Motor vehicle accidents often leave victims struggling to pay medical bills. Even if victims have insurance coverage through their employer, plan administrators may look for any loophole possible to deny benefits. A recent federal case in Georgia illustrates just how extensive litigation may become in such circumstances.
Faison v. Donalsonville Hospital, Inc.
This case began when a Georgia State Patrol officer attempted a routine traffic stop when he observed a motorcycle traveling 15 miles per hour over the highway speed limit. The motorcycle driver, who apparently feared a stop because he did not have a valid license or proper registration, decided to increase his speed in an attempt to elude the officer. Traveling upwards of 120 miles per hour, the driver lost control his motorcycle while navigating a curve, causing the vehicle to skid off the road. The driver suffered serious injuries as a result of this accident.
The driver was airlifted to a nearby hospital, where he also happened to be an employee. Over the next two months, he amassed more than $480,000 in hospitalization and other medical costs related to the accident. As the driver had health insurance through the hospital, he applied for benefits from the insurance plan’s third-party administrator.

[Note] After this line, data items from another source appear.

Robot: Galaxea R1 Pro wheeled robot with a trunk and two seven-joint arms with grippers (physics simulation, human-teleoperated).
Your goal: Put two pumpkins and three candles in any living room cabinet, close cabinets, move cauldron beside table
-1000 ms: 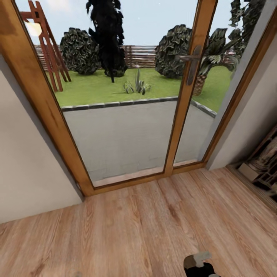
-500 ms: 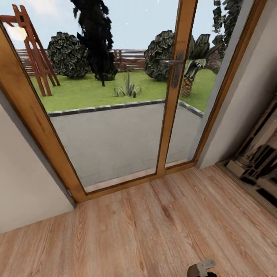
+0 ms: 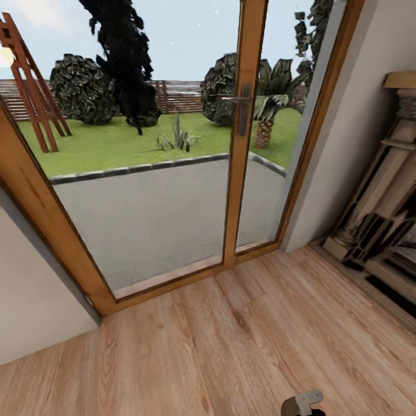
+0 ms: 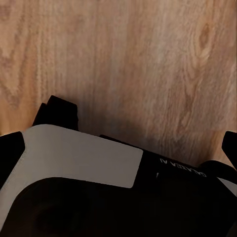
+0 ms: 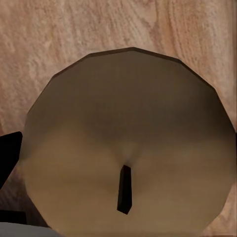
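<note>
A candle (image 5: 128, 143) looms very close in the right wrist view, its pale round top and dark wick facing the camera, above the wood floor. My right gripper is shut on it, with one black finger (image 5: 10, 158) at its side. A small part of the right arm (image 3: 301, 403) pokes in at the head view's lower edge. In the left wrist view, my left gripper's dark fingertips (image 4: 231, 145) sit far apart with nothing between them, over my own white and black body (image 4: 79, 158) and the floor. The pumpkins, cabinet and cauldron are out of view.
A wood-framed glass door (image 3: 245, 133) with a lever handle stands ahead, with a garden behind it. An ornate grey fireplace (image 3: 381, 202) stands at the right wall. A pale wall (image 3: 34, 312) is at the left. Plank floor (image 3: 219, 346) stretches in front of me.
The whole head view has slid left, so the camera has turned right. More of the fireplace shows at the right now. The arm tip stays at the lower edge.
</note>
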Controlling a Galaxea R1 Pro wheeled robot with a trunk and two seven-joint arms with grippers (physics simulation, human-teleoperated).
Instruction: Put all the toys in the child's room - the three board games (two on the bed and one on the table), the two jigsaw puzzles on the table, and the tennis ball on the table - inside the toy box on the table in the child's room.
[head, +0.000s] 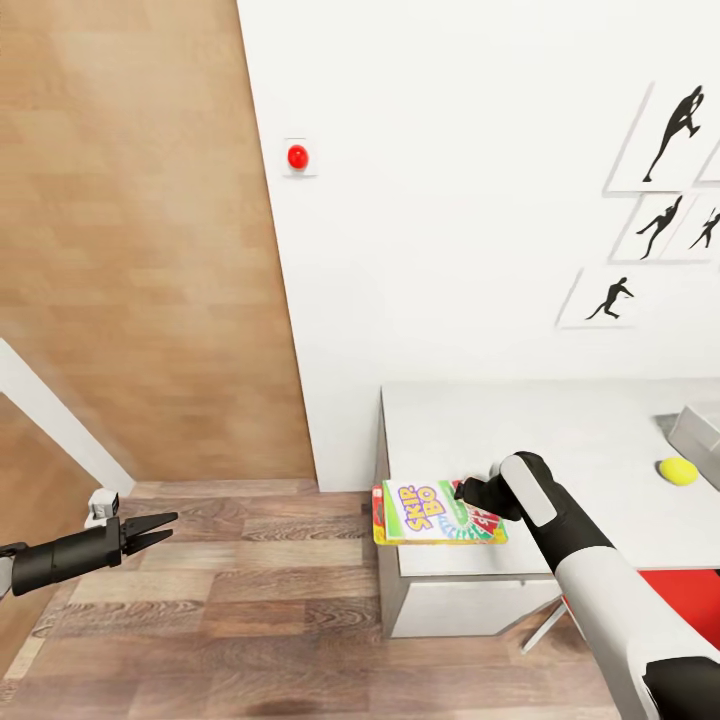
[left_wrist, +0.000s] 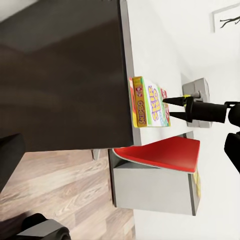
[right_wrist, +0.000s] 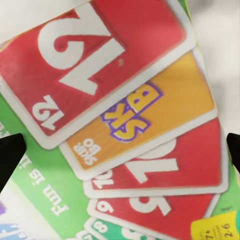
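Observation:
A yellow-green-red board game marked Skip-Bo lies flat on the near left corner of the pale table, overhanging its edge. My right gripper hovers right over the box's right end, open. In the right wrist view the card print of the box spans the picture, with a dark fingertip at each side edge. The left wrist view also shows the board game with the right gripper above it. The tennis ball rests near the toy box, which is cut off at the right edge. My left gripper hangs open over the floor, far left.
A red chair stands under the table's front, also visible as the red chair. Wooden wardrobe doors stand at the left. On the white wall are a red button and silhouette pictures. Wood-plank floor stretches between my arms.

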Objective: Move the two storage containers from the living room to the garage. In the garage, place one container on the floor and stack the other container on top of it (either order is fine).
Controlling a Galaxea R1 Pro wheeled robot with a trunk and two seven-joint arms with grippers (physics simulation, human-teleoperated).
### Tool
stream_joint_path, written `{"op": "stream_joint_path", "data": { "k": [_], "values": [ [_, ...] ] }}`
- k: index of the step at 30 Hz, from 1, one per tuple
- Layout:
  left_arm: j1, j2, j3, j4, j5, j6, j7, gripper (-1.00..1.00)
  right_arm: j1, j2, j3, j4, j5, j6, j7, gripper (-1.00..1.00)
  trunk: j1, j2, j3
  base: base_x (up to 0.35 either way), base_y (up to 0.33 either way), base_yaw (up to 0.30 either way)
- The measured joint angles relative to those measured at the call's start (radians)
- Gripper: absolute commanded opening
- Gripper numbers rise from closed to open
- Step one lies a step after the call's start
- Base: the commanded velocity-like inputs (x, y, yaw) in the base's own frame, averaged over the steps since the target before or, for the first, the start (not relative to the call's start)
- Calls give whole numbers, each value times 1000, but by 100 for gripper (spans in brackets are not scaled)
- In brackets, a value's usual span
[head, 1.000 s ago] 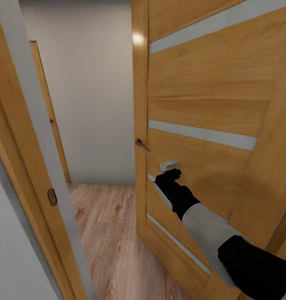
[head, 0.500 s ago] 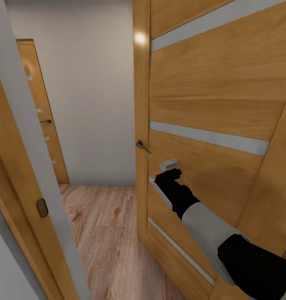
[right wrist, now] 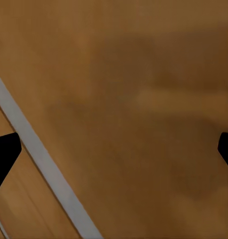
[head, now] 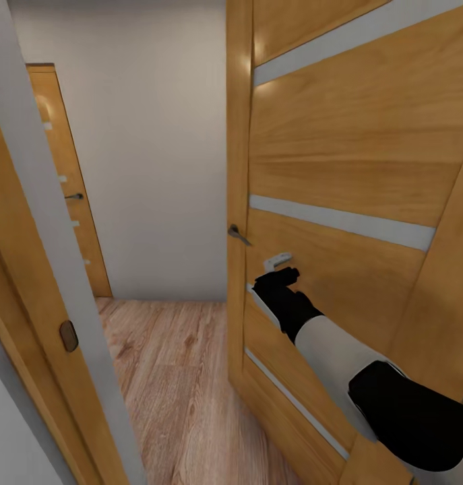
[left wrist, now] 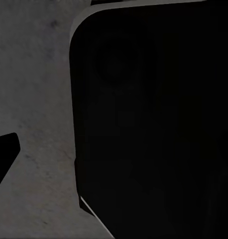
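Against the right half of the head view stands an orange-wood door crossed by pale horizontal slits — it is swung partly open, its near edge carrying a small dark lever handle. The right arm reaches forward from the lower right, black at the elbow, white along the forearm, black again at the wrist. The right gripper sits right at the door's face, just right of the handle and between two of the slits; whether it touches the wood cannot be told. In the right wrist view the door fills the background with one slit running diagonally, and the two dark fingertips show at opposite edges of the picture, well apart, with nothing between them.

Through the gap to the left lies light wood-plank flooring and, at the far end, a plain white wall. A second orange-wood door (with its own handle and slits) stands at the far left. Nearest on the left runs a grey-edged door frame with a small dark latch plate.

The left wrist view is dim: rough grey concrete floor beside a large black rounded panel, and one dark fingertip at the edge. Whether the left gripper is apart or together cannot be told.
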State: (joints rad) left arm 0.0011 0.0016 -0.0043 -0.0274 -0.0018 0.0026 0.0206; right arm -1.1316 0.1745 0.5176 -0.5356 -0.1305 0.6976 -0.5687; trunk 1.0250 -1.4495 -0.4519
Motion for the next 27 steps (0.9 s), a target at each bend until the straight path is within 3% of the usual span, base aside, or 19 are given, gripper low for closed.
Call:
{"op": "stream_joint_path", "data": {
  "k": [7, 15, 22, 27],
  "values": [
    [0, 0, -1, 0, -1, 0, 0, 100, -52, 0, -6, 112, 0, -55, -3, 100, 0, 0, 0, 0, 0, 0],
    [0, 1, -1, -12, 0, 5, 0, 100, -55, 0, -12, 123, -19, -67, -1, 100, -1, 0, 0, 177, 0, 0],
    [0, 1, -1, -12, -1, 5, 0, 100, -55, 0, -10, 123, -13, -67, -2, 100, -1, 0, 0, 304, 0, 0],
    [0, 0, -1, -12, -3, 3, 1, 100, -55, 0, -9, 124, -7, -66, -2, 100, 0, 0, 0, 72, 0, 0]
  ]
}}
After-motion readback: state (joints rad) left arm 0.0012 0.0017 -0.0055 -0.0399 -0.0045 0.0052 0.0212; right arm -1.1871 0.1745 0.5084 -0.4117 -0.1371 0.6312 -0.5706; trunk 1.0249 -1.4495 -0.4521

The administrator denied the claim, citing an exclusion for injuries arising from “illegal acts.” Following the accident, Georgia police charged the driver with five separate misdemeanors, including speeding and fleeing the police. Each of these charges carried a maximum possible jail sentence of less than one year. Ultimately, the driver pleaded guilty to all five counts and was only sentenced to probation.
Under the driver’s health insurance plan, the administrator could deny coverage if the employee engaged in “any act or series of acts that, if prosecuted as a criminal offense, a sentence to a term of imprisonment in excess of one year could be imposed.” The administrator found that taking all five misdemeanors together, the maximum possible sentence was greater than one year, and therefore denied coverage. The hospital agreed with the administrator’s decision.
The driver challenged the decision in court. In 2012, a federal judge ruled in the driver’s favor, holding “the Hospital’s decision was ‘de novo wrong’,” because the term “offense” in the illegal acts exclusion only applied to a single instance. The hospital could not simply add up multiple offenses to justify denying coverage. The judge also took note of the conflict of interest, as the hospital was both the driver’s insurer and largest creditor. Accordingly, the judge ordered the hospital to pay the driver the $480,000 in medical costs plus another $55,000 in attorney’s fees.
But the litigation did not end there. After the U.S. 11th Circuit Court of Appeals in Atlanta denied the hospital’s appeal of the judgment, it proceeded to argue before the district court it was entitled to “relief from judgment” because of new information. Specifically, the hospital claimed it had written off the driver’s original medical bills as a charitable donation in June 2010. This, the hospital argued, mitigated any damage award to the driver. The judge disagreed and denied the motion.
The hospital thus appealed for the second time to the 11th Circuit. In an unsigned May 26 opinion, the appeals court again sided with the trial judge. The court said “the Hospital did not show that [the driver] was not still liable” for his full original medical bill. In other words, the charitable credit did not, in and of itself, prove the driver no longer owed the hospital money. And as the trial judge explained, reducing the judgment as the hospital requested would actually violate the terms of the employee’s health insurance policy, which expressly required the hospital to pay out all legitimate medical claims.